Assigned task
Transcribe each entry so that it matches the original exactly.

Start of Listed entries

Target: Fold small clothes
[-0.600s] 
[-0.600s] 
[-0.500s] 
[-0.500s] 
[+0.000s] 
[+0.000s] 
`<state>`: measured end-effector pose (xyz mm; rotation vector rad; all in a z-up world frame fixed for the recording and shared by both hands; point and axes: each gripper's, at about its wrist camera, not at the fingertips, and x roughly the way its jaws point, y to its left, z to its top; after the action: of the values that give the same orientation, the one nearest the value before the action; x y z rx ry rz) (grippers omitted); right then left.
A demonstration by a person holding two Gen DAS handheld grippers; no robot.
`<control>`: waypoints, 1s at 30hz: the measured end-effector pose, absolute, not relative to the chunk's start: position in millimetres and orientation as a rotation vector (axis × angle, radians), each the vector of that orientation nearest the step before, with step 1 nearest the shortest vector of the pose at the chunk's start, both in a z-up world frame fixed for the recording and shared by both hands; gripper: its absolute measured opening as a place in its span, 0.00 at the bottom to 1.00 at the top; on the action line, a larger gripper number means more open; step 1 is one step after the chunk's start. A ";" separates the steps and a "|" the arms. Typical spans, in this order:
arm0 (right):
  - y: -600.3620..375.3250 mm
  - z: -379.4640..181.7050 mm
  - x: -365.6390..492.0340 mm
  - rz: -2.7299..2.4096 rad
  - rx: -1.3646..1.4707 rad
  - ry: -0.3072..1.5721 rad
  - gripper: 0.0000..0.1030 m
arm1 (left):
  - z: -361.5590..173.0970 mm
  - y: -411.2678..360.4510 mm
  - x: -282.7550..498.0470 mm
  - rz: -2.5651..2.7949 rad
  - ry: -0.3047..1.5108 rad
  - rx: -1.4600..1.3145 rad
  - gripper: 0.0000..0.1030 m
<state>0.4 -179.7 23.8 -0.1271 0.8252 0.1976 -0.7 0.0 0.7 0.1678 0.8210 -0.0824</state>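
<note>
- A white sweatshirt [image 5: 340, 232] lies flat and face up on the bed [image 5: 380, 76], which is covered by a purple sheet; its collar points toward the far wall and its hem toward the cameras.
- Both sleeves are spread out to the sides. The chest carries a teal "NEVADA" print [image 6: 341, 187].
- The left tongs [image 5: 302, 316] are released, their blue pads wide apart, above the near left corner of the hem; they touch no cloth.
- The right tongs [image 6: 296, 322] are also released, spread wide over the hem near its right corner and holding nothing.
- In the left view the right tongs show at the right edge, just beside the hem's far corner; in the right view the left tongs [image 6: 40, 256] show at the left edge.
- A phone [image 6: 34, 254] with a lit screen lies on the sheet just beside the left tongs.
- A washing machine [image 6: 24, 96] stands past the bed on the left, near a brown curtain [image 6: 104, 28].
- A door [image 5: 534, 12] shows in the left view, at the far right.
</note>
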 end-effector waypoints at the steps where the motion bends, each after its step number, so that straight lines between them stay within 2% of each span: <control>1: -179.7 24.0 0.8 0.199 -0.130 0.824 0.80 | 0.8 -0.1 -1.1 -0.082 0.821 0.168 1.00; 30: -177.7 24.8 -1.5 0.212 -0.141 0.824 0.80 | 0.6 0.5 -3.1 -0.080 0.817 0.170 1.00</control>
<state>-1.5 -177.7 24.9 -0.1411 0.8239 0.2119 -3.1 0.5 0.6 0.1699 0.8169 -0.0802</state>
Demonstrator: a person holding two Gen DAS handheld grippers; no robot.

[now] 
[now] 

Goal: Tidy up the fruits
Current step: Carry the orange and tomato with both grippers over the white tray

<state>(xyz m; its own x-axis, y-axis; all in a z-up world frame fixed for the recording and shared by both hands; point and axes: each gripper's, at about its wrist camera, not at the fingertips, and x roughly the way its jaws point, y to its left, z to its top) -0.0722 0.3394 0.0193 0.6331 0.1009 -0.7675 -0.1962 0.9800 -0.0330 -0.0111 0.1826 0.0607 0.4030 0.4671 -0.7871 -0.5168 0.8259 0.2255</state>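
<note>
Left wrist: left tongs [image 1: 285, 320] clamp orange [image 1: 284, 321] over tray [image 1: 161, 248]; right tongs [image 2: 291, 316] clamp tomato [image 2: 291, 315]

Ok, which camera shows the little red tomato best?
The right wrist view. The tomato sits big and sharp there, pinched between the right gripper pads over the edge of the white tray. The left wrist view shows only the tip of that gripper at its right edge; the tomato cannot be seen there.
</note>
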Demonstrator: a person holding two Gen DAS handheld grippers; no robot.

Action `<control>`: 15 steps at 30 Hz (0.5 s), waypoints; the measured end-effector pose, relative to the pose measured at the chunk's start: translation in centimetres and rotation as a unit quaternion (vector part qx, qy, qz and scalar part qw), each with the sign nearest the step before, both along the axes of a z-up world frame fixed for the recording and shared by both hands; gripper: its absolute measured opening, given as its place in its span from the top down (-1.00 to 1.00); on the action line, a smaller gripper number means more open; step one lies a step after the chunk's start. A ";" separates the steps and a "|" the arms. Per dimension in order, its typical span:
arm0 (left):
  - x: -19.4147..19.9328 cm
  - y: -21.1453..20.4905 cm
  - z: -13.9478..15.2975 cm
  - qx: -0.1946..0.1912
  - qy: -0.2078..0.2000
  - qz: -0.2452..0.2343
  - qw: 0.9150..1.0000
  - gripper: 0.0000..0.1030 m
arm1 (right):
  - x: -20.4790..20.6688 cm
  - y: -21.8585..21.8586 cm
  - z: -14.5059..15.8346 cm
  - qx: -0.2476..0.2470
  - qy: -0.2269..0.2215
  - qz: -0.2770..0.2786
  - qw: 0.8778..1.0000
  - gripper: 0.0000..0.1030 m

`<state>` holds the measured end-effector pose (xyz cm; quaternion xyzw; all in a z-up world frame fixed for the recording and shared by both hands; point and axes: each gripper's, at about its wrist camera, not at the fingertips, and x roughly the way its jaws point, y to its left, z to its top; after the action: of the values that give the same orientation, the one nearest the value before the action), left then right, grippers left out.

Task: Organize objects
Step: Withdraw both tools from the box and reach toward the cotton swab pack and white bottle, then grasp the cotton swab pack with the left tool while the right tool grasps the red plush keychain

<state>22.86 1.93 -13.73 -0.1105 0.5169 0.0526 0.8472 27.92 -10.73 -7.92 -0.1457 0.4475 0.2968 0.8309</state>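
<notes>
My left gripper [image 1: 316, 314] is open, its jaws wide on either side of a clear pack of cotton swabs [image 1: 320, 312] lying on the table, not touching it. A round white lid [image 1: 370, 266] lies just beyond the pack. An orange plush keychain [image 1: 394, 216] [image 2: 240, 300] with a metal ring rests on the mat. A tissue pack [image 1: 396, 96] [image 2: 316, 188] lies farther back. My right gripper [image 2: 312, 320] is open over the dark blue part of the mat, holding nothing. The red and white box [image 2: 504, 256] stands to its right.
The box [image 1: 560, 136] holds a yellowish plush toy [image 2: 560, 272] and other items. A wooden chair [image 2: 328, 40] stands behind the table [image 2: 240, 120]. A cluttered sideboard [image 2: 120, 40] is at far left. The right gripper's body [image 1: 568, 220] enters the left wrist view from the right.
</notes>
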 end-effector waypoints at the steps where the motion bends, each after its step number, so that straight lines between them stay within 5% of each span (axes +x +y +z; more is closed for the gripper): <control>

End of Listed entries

Result
Target: Fold small clothes
[-0.600s] 
[-0.600s] 
[-0.500s] 
[-0.500s] 
[+0.000s] 
[+0.000s] 
`<state>`: measured end-effector pose (xyz mm; rotation vector rad; all in a z-up world frame fixed for the recording and shared by both hands; point and axes: each gripper's, at about its wrist camera, not at the fingertips, and x roughly the way its jaws point, y to its left, z to its top; after the action: of the values that give the same orientation, the one nearest the value before the action; x y z rx ry rz) (grippers omitted); right then left.
A demonstration by a person holding two Gen DAS handheld grippers; no robot.
`<control>`: waypoints, 1s at 30hz: the measured end-effector pose, absolute, not relative to the chunk's start: position in millimetres and orientation as a rotation vector (axis × angle, radians), each the vector of that orientation nearest the step before, with step 1 nearest the shortest vector of the pose at the chunk's start, both in a z-up world frame fixed for the recording and shared by both hands; gripper: its absolute measured opening as a place in its span, 0.00 at the bottom to 1.00 at the top; on the action line, a larger gripper number means more open; step 1 is one step after the chunk's start. A ";" separates the steps and a "|" the arms. Typical spans, in this order:
arm0 (right):
  - y: -600.3620..375.3250 mm
  - z: -379.4640..181.7050 mm
  - x: -365.6390..492.0340 mm
  - rz: -2.7299..2.4096 rad
  - rx: -1.3646..1.4707 rad
  - ry: -0.3072..1.5721 rad
  - gripper: 0.0000..0.1030 m
arm1 (left):
  - z: -361.5590..173.0970 mm
  - y: -411.2678..360.4510 mm
  - x: -282.7550..498.0470 mm
  - rz: -2.5651..2.7949 rad
  - ry: -0.3047..1.5108 rad
  - rx: -1.4600..1.3145 rad
  - gripper: 0.0000..0.1030 m
<state>0.4 -179.7 23.8 -0.1271 0.8252 0.1976 -0.7 0.0 0.7 0.1678 0.8210 -0.0824</state>
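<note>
- A white sweatshirt [image 5: 340, 232] lies flat and face up on the bed [image 5: 380, 76], which is covered by a purple sheet; its collar points toward the far wall and its hem toward the cameras.
- Both sleeves are spread out to the sides. The chest carries a teal "NEVADA" print [image 6: 341, 187].
- The left tongs [image 5: 302, 316] are released, their blue pads wide apart, above the near left corner of the hem; they touch no cloth.
- The right tongs [image 6: 296, 322] are also released, spread wide over the hem near its right corner and holding nothing.
- In the left view the right tongs show at the right edge, just beside the hem's far corner; in the right view the left tongs [image 6: 40, 256] show at the left edge.
- A phone [image 6: 34, 254] with a lit screen lies on the sheet just beside the left tongs.
- A washing machine [image 6: 24, 96] stands past the bed on the left, near a brown curtain [image 6: 104, 28].
- A door [image 5: 534, 12] shows in the left view, at the far right.
</note>
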 end-effector waypoints at the steps where the motion bends, each after its step number, so that straight lines between them stay within 2% of each span: <control>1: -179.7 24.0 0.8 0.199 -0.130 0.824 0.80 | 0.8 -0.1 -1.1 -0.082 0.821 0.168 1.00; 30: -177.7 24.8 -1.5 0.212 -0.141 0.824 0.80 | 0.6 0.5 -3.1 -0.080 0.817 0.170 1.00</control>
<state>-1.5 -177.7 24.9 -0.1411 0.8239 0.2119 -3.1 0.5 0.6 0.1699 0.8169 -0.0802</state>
Demonstrator: a person holding two Gen DAS handheld grippers; no robot.

[now] 
[now] 

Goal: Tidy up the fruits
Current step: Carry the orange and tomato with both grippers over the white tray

<state>(xyz m; its own x-axis, y-axis; all in a z-up world frame fixed for the recording and shared by both hands; point and axes: each gripper's, at about its wrist camera, not at the fingertips, and x roughly the way its jaws point, y to its left, z to its top) -0.0722 0.3394 0.0193 0.6331 0.1009 -0.7675 -0.1962 0.9800 -0.0330 -0.0111 0.1826 0.0607 0.4030 0.4671 -0.7871 -0.5168 0.8259 0.2255</state>
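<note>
Left wrist: left tongs [image 1: 285, 320] clamp orange [image 1: 284, 321] over tray [image 1: 161, 248]; right tongs [image 2: 291, 316] clamp tomato [image 2: 291, 315]

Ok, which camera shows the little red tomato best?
The right wrist view. The tomato sits big and sharp there, pinched between the right gripper pads over the edge of the white tray. The left wrist view shows only the tip of that gripper at its right edge; the tomato cannot be seen there.
</note>
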Demonstrator: a person holding two Gen DAS handheld grippers; no robot.

Action `<control>`: 15 steps at 30 Hz (0.5 s), waypoints; the measured end-effector pose, relative to the pose measured at the chunk's start: translation in centimetres and rotation as a unit quaternion (vector part qx, qy, qz and scalar part qw), each with the sign nearest the step before, both along the axes of a z-up world frame fixed for the recording and shared by both hands; gripper: its absolute measured opening, given as its place in its span from the top down (-1.00 to 1.00); on the action line, a smaller gripper number means more open; step one lies a step after the chunk's start. A ";" separates the steps and a "|" the arms. Per dimension in order, its typical span:
arm0 (left):
  - x: -19.4147..19.9328 cm
  - y: -21.1453..20.4905 cm
  - z: -13.9478..15.2975 cm
  - qx: -0.1946..0.1912
  - qy: -0.2078..0.2000
  - qz: -0.2452..0.2343
  - qw: 0.9150..1.0000
  - gripper: 0.0000..0.1030 m
arm1 (right):
  - x: -20.4790..20.6688 cm
  - y: -21.8585..21.8586 cm
  - z: -14.5059..15.8346 cm
  - qx: -0.2476..0.2470
  - qy: -0.2269..0.2215
  - qz: -0.2770..0.2786
  - qw: 0.8778..1.0000
  - gripper: 0.0000..0.1030 m

`<state>` holds the measured end-effector pose (xyz cm; quaternion xyzw; all in a z-up world frame fixed for the recording and shared by both hands; point and axes: each gripper's, at about its wrist camera, not at the fingertips, and x roughly the way its jaws point, y to its left, z to its top; after the action: of the values that give the same orientation, the one nearest the value before the action), left then right, grippers left out.

Task: Organize objects
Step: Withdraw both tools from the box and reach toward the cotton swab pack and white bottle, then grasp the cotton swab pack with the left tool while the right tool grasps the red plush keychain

<state>22.86 1.93 -13.73 -0.1105 0.5169 0.0526 0.8472 27.92 -10.73 -7.92 -0.1457 0.4475 0.2968 0.8309</state>
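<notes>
My left gripper [image 1: 316, 314] is open, its jaws wide on either side of a clear pack of cotton swabs [image 1: 320, 312] lying on the table, not touching it. A round white lid [image 1: 370, 266] lies just beyond the pack. An orange plush keychain [image 1: 394, 216] [image 2: 240, 300] with a metal ring rests on the mat. A tissue pack [image 1: 396, 96] [image 2: 316, 188] lies farther back. My right gripper [image 2: 312, 320] is open over the dark blue part of the mat, holding nothing. The red and white box [image 2: 504, 256] stands to its right.
The box [image 1: 560, 136] holds a yellowish plush toy [image 2: 560, 272] and other items. A wooden chair [image 2: 328, 40] stands behind the table [image 2: 240, 120]. A cluttered sideboard [image 2: 120, 40] is at far left. The right gripper's body [image 1: 568, 220] enters the left wrist view from the right.
</notes>
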 end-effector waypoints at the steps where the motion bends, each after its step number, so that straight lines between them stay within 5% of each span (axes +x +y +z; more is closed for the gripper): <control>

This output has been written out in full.